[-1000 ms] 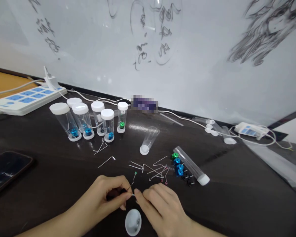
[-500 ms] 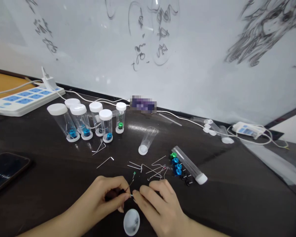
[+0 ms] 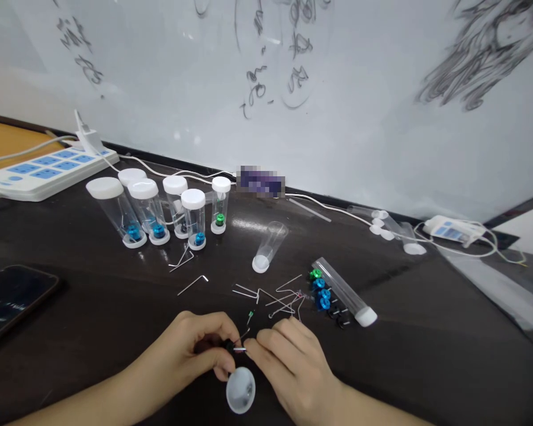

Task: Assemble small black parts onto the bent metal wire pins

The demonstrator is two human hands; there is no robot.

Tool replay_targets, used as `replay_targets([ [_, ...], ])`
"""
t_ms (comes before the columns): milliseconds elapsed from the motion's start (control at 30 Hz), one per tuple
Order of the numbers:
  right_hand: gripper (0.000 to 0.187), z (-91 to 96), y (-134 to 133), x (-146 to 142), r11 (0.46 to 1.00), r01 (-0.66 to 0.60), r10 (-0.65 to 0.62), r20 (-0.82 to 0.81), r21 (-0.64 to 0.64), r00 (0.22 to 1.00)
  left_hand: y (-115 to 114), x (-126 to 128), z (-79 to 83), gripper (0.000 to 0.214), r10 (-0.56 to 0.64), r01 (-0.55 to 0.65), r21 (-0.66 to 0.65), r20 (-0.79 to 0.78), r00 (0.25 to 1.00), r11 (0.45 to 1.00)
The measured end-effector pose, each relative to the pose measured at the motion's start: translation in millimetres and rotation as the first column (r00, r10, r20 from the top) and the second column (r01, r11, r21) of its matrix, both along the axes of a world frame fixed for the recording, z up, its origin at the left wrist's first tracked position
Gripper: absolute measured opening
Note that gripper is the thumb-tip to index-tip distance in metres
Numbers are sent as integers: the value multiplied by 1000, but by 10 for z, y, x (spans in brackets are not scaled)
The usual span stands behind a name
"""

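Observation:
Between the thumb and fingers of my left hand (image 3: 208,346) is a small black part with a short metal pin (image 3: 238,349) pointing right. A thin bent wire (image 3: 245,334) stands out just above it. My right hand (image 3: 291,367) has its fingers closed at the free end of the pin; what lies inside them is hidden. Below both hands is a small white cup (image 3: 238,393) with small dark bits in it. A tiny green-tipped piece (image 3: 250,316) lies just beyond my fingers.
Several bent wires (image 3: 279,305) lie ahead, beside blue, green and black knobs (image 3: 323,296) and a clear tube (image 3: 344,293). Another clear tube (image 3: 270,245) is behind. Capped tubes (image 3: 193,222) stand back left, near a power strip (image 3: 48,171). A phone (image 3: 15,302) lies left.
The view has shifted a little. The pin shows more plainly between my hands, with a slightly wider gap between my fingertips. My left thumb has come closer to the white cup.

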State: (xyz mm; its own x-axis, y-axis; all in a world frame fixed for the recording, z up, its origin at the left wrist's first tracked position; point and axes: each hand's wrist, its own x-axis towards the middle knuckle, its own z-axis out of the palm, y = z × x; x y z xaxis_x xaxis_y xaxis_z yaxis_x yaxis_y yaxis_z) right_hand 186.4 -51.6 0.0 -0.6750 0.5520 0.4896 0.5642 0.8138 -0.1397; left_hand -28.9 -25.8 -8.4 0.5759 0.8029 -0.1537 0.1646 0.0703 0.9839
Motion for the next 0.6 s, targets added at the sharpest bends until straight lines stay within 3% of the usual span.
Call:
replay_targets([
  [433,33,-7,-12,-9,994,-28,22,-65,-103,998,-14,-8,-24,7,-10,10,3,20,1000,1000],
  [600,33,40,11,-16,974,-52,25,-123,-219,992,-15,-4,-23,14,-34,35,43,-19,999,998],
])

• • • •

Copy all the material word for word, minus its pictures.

[-1000 ms] 
[-500 ms] 
[+0 ms] 

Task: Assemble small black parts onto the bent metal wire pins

The demonstrator is two human hands; there is no robot.

Tool replay_targets, used as `replay_targets([ [_, ...], ])`
"""
t_ms (comes before the columns): milliseconds elapsed from the motion's start (control at 30 Hz), one per tuple
Order of the numbers:
  right_hand: gripper (0.000 to 0.187), z (-91 to 96), y (-134 to 133), x (-146 to 142), r11 (0.46 to 1.00), r01 (-0.66 to 0.60), r10 (-0.65 to 0.62), r20 (-0.82 to 0.81), r21 (-0.64 to 0.64), r00 (0.22 to 1.00)
  left_hand: y (-115 to 114), x (-126 to 128), z (-79 to 83), gripper (0.000 to 0.214), r10 (-0.56 to 0.64), r01 (-0.55 to 0.65), r21 (-0.66 to 0.65), r20 (-0.79 to 0.78), r00 (0.25 to 1.00), r11 (0.45 to 1.00)
The measured end-effector pose, each relative to the pose measured at the motion's start: translation in millimetres and rotation as the first column (r00, r10, r20 from the top) and the second column (r01, r11, r21) of its matrix, both along the axes of a world frame fixed for the recording, z up, its origin at the left wrist's first tracked position
Gripper: absolute measured opening
Note that gripper is the thumb-tip to index-tip distance in metres
Numbers are sent as integers: the value multiplied by 1000, but by 10 for z, y, x (spans in brackets are not scaled)
The usual span stands behind a name
"""

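Observation:
Between the thumb and fingers of my left hand (image 3: 208,346) is a small black part with a short metal pin (image 3: 238,349) pointing right. A thin bent wire (image 3: 245,334) stands out just above it. My right hand (image 3: 291,367) has its fingers closed at the free end of the pin; what lies inside them is hidden. Below both hands is a small white cup (image 3: 238,393) with small dark bits in it. A tiny green-tipped piece (image 3: 250,316) lies just beyond my fingers.
Several bent wires (image 3: 279,305) lie ahead, beside blue, green and black knobs (image 3: 323,296) and a clear tube (image 3: 344,293). Another clear tube (image 3: 270,245) is behind. Capped tubes (image 3: 193,222) stand back left, near a power strip (image 3: 48,171). A phone (image 3: 15,302) lies left.
The view has shifted a little. The pin shows more plainly between my hands, with a slightly wider gap between my fingertips. My left thumb has come closer to the white cup.
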
State: (xyz mm; its own x-axis, y-axis; all in a world frame fixed for the recording, z up, its origin at the left wrist's first tracked position; point and axes: each hand's wrist, its own x-axis towards the middle knuckle, its own z-axis out of the palm, y = z × x; x y z xaxis_x xaxis_y xaxis_z yaxis_x yaxis_y yaxis_z) right_hand 186.4 -51.6 0.0 -0.6750 0.5520 0.4896 0.5642 0.8138 -0.1397; left_hand -28.9 -25.8 -8.4 0.5759 0.8029 -0.1537 0.1646 0.0703 0.9839
Motion for the next 0.6 s, targets added at the sharpest bends until straight lines stay within 3% of the usual span.
Call:
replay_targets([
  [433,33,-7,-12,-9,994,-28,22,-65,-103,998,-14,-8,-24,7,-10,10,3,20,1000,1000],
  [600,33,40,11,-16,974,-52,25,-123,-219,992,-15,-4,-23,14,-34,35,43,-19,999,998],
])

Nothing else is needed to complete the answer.